Thank you so much for all the quick responses! They are really helpful, I have already started looking up the websites and available transport from Fatima to Porto. I will discuss it all with my mum and sister and if you have any further thoughts, please let me know :).
Anna
 

Diogo92

Veteran Member
Past OR future Camino
C. Português 2013, 2014
C. de Fátima 2014
C. do Salnés 2015
ghostaaad, visit rede-expressos.pt to see avaliable buses from Fatima to Porto.

Best Regards
Diogo
 

DurhamParish

Un Cerveza, Por Favor
Past OR future Camino
Caminho Portuguese 2012 & 2018
Camino Frances 2014, 2015, 2015, 2017, 2018
Anniesantiago said:
Please take special care on the route from Porto to Santiago. There are some very narrow places where there is no shoulder to walk on and the cars go by very fast. You must walk single file and stay completely off the road because there are curves. It can be scary. I'm not sure how your sister will manage, but I'm sure you'll figure it out. Bom Caminho!

Agree with Anniesantiago about the camino north of Porto. I opted for the traditonal route out of town instead of the coastal route for the first day. Once I got out of the urban area, a lot of the road had high stone walls on either side of the road with very narrow shoulders (and that shoulder being mostly a ditch). I had to assume some most unnatural positions to avoid being hit by the mirrors on the busses and trucks that zoomed by.

Don't be frightened off, though. That was my first camino, and it changed my life.
 

micbook

Active Member
Hi Anna,

Welcome to the forum and congrats on getting ready for your first Camino!
I intended to walk from Lisbon to Santiago last June. I walked some stretches from Lisbon, but found the path in multiple parts not as pilgrim-friendly, so I ended up catching a train from Tomar to Porto. There is work that's done to make the path in Portugal better, but it sounds like it might be a good idea not to walk the whole stretch before Porto with your sister, as some people recommended in previous responses. I'm not as familiar with Fatima, as I haven't walked through it.

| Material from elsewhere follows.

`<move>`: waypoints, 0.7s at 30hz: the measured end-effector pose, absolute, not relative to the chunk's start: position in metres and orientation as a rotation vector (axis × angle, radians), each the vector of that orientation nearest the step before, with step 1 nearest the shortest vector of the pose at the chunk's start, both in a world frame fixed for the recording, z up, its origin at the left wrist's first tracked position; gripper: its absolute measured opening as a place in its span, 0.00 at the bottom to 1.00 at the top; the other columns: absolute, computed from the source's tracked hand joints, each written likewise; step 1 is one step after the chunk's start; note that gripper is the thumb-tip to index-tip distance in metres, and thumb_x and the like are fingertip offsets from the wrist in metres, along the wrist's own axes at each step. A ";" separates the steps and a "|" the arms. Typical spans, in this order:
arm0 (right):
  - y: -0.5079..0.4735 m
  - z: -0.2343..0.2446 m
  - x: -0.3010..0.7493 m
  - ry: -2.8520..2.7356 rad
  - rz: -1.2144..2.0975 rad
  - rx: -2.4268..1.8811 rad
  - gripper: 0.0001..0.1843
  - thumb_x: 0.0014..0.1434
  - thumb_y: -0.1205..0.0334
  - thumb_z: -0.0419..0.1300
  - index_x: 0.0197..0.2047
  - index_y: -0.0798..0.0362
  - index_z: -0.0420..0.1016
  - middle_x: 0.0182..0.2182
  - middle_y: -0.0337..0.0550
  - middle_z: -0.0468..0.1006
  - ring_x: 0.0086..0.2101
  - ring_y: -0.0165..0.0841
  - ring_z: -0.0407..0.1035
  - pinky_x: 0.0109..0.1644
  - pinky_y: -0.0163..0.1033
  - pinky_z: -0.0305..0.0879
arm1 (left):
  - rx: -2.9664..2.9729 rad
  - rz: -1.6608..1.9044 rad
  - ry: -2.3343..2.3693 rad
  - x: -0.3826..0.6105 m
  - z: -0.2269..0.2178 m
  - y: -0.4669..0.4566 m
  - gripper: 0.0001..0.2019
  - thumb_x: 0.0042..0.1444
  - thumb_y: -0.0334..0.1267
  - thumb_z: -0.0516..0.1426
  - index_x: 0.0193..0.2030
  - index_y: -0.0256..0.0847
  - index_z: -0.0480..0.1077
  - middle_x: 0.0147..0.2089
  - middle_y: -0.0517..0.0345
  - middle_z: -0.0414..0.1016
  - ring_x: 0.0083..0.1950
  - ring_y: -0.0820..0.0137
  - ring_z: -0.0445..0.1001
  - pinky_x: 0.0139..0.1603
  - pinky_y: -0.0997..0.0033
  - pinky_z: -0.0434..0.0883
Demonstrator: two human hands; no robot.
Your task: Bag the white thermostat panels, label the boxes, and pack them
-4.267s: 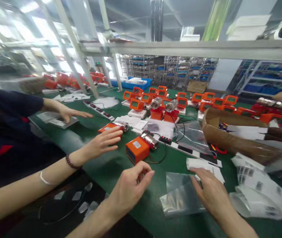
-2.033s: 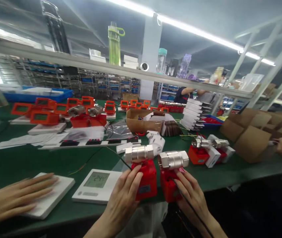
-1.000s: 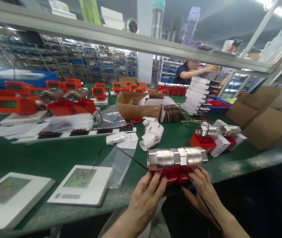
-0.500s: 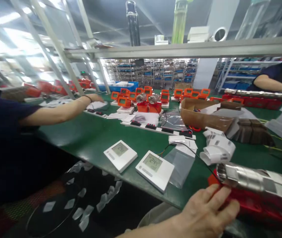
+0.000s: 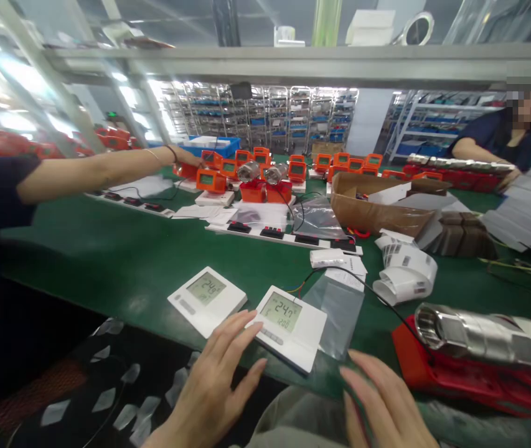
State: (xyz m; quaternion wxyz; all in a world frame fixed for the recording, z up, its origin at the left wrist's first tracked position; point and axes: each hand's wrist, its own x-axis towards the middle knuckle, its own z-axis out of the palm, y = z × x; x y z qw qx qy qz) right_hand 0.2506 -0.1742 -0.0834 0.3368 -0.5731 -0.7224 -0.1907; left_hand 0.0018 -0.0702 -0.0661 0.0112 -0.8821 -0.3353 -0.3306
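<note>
Released since a moment earlier, the red valve unit (image 5: pixel 433 373) lay on the worktop (image 5: pixel 106 249) at right. The left hand (image 5: pixel 213 389), fingers spread, touched the nearer white thermostat (image 5: pixel 288 323). The right hand (image 5: pixel 381 404) hovered open and empty between them.

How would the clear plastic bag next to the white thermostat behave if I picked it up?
Probably floppy: the clear plastic bag lies thin and flat on the table. Likely light, and its glossy film may slip.

Orange units (image 5: pixel 210 180) are standing at upper centre; a box (image 5: pixel 372 214) is sitting centre right, labels (image 5: pixel 405 277) lying below it.
</note>
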 end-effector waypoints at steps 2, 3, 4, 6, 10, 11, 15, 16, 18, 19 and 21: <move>-0.142 -0.085 0.240 -1.936 -0.578 -1.678 0.22 0.60 0.61 0.53 0.55 0.63 0.68 0.52 0.59 0.72 0.51 0.49 0.67 0.48 0.49 0.71 | -2.764 -1.096 -1.002 0.010 -0.066 -0.067 0.18 0.60 0.29 0.54 0.57 0.36 0.62 0.58 0.46 0.64 0.62 0.62 0.62 0.62 0.61 0.64; -0.128 -0.086 0.238 -1.923 -0.598 -1.778 0.22 0.60 0.63 0.52 0.55 0.66 0.68 0.51 0.61 0.73 0.50 0.50 0.68 0.47 0.50 0.72 | -2.775 -1.128 -0.975 0.014 -0.066 -0.065 0.17 0.60 0.28 0.54 0.56 0.36 0.63 0.58 0.47 0.65 0.61 0.63 0.63 0.62 0.62 0.64; -0.117 -0.087 0.238 -1.893 -0.608 -1.868 0.21 0.59 0.65 0.51 0.53 0.67 0.69 0.48 0.61 0.74 0.48 0.50 0.69 0.45 0.51 0.72 | -2.787 -1.158 -0.951 0.018 -0.065 -0.063 0.16 0.60 0.28 0.54 0.55 0.36 0.64 0.57 0.47 0.66 0.61 0.64 0.63 0.62 0.63 0.64; -0.105 -0.087 0.244 -1.840 -0.616 -1.957 0.16 0.59 0.71 0.48 0.47 0.65 0.73 0.42 0.57 0.78 0.44 0.46 0.72 0.44 0.48 0.72 | -2.803 -1.223 -0.918 0.025 -0.062 -0.060 0.14 0.60 0.27 0.55 0.53 0.37 0.66 0.55 0.49 0.67 0.60 0.65 0.64 0.62 0.64 0.64; -0.110 -0.082 0.258 -1.791 -0.636 -1.841 0.13 0.62 0.71 0.50 0.45 0.60 0.75 0.42 0.51 0.79 0.42 0.41 0.73 0.46 0.44 0.72 | -2.874 -1.383 -0.878 0.040 -0.053 -0.056 0.11 0.60 0.25 0.54 0.48 0.38 0.69 0.47 0.53 0.72 0.52 0.70 0.69 0.56 0.69 0.67; -0.112 -0.080 0.259 -1.810 -0.580 -1.829 0.12 0.61 0.69 0.53 0.46 0.60 0.75 0.44 0.51 0.79 0.44 0.41 0.72 0.48 0.44 0.72 | -2.902 -1.416 -0.857 0.045 -0.051 -0.056 0.10 0.60 0.25 0.54 0.47 0.37 0.69 0.45 0.54 0.72 0.50 0.71 0.69 0.53 0.71 0.69; -0.109 -0.079 0.257 -1.948 -0.405 -2.052 0.14 0.51 0.74 0.63 0.43 0.62 0.77 0.44 0.53 0.79 0.44 0.44 0.73 0.44 0.43 0.75 | -2.971 -1.477 -0.792 0.060 -0.046 -0.062 0.09 0.59 0.23 0.54 0.44 0.37 0.70 0.42 0.55 0.73 0.45 0.71 0.71 0.49 0.71 0.70; -0.106 -0.080 0.257 -1.966 -0.423 -2.108 0.14 0.49 0.79 0.61 0.41 0.62 0.78 0.42 0.53 0.79 0.42 0.44 0.74 0.42 0.42 0.75 | -2.979 -1.487 -0.783 0.063 -0.045 -0.064 0.10 0.59 0.23 0.54 0.44 0.37 0.70 0.42 0.55 0.73 0.45 0.71 0.71 0.48 0.70 0.70; -0.106 -0.081 0.259 -1.983 -0.459 -2.151 0.16 0.49 0.84 0.56 0.36 0.61 0.79 0.38 0.51 0.80 0.38 0.42 0.75 0.36 0.41 0.76 | -3.000 -1.511 -0.771 0.067 -0.043 -0.068 0.10 0.59 0.23 0.54 0.44 0.37 0.69 0.41 0.56 0.73 0.44 0.71 0.71 0.48 0.71 0.70; -0.108 -0.080 0.261 -1.985 -0.499 -2.120 0.16 0.50 0.84 0.55 0.36 0.61 0.79 0.37 0.51 0.80 0.37 0.43 0.75 0.35 0.42 0.76 | -3.010 -1.524 -0.771 0.068 -0.042 -0.070 0.10 0.59 0.22 0.53 0.44 0.37 0.69 0.40 0.56 0.73 0.43 0.72 0.71 0.47 0.71 0.70; -0.122 -0.074 0.264 -1.970 -0.639 -1.966 0.13 0.56 0.79 0.55 0.40 0.63 0.78 0.39 0.53 0.80 0.39 0.44 0.75 0.37 0.43 0.75 | -3.024 -1.540 -0.788 0.068 -0.040 -0.074 0.11 0.59 0.22 0.53 0.45 0.38 0.69 0.40 0.57 0.73 0.43 0.72 0.71 0.46 0.73 0.70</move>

From Porto, for the most parts, the path is far better. There are still a few stretches of road-walking, but if you walk with your sister, I'd imagine it'll be fine. There's pretty good both train and bus options, so you can usually catch one or the other, or both. I ended up taking a train from Tomar to Porto, in which case you'll take the train to the main station (Campanhã) and then another quick ride (different train) to the São Bento station, which is close to central town.

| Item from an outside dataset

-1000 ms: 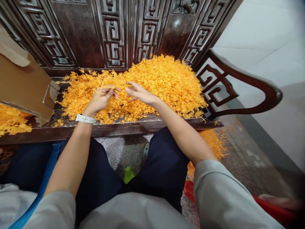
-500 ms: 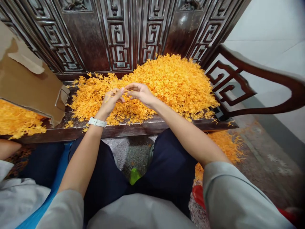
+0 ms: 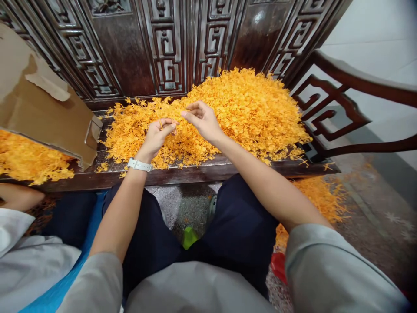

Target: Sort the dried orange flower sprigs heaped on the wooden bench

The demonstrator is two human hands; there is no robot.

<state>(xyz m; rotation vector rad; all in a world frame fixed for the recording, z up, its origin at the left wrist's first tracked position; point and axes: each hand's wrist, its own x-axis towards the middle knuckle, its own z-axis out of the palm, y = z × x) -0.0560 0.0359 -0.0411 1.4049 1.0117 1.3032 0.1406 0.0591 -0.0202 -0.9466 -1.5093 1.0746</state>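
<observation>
A wide heap of small orange-yellow artificial flower pieces (image 3: pixel 254 113), thin and branching, lies on a dark wooden bench. Over its left part is my left hand (image 3: pixel 159 135), wearing a pale wristband, its thumb and fingers closed on an orange flower piece (image 3: pixel 160 121) whose thin strand sticks up past the knuckles. To the right of it and slightly higher, my right hand (image 3: pixel 204 122) hovers above the heap, palm turned left. Its fingers are loosely bent, with the thumb apart from them, and I see nothing in it. The two hands do not touch.
A torn cardboard box (image 3: pixel 48 113) stands at the left, beside another orange heap (image 3: pixel 35 163). The bench's front edge (image 3: pixel 192 176) runs before my knees. A carved wooden armrest (image 3: pixel 352 95) bounds the right. Another person's arm (image 3: pixel 21 195) shows lower left.
My hands were close together at the fingertips and are now apart. The right hand has moved up and right; the left has turned, with an orange strand in it. The view has shifted slightly.
</observation>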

Porto is lovely! A great albergue I thoroughly enjoyed was Porto Poets Hostel. As of last summer, there was no pilgrims hostel in Porto, so Poets served a pretty good and close substitution. From Porto, you can take the coastal route for a day and then walk back inland (which is what I did), or you can stay on the coastal route. You can see some of my previous posts in the Camino Portugues forum about my personal impressions, and here's a short blog post and pictures from the first day out of Porto-
https://michalrinkevich.wordpress.com/2012/07/10/a-buen-camino/

Hope this helps. If you have other questions, feel free to send pm.

Buen Camino!
Michal
--
https://michalrinkevich.wordpress.com/tag/camino-de-santiago/
 

ekas

New Member
Past OR future Camino
Frances & Portugues (2012)
Greetings Anna,

I walked the Portugues backwards from Santiago to Fatima last year. Perhaps the direction isn't the same but maybe some of my experiences can help you. First of all it took me 3 weeks to walk that distance (Lisbon is almost 130km further). That being said, Lisbon to Santiago in 3 weeks is going to be physically challenging (one thing to also consider is that it could get rather hot in Portugal during the summer months which adds to fatigue).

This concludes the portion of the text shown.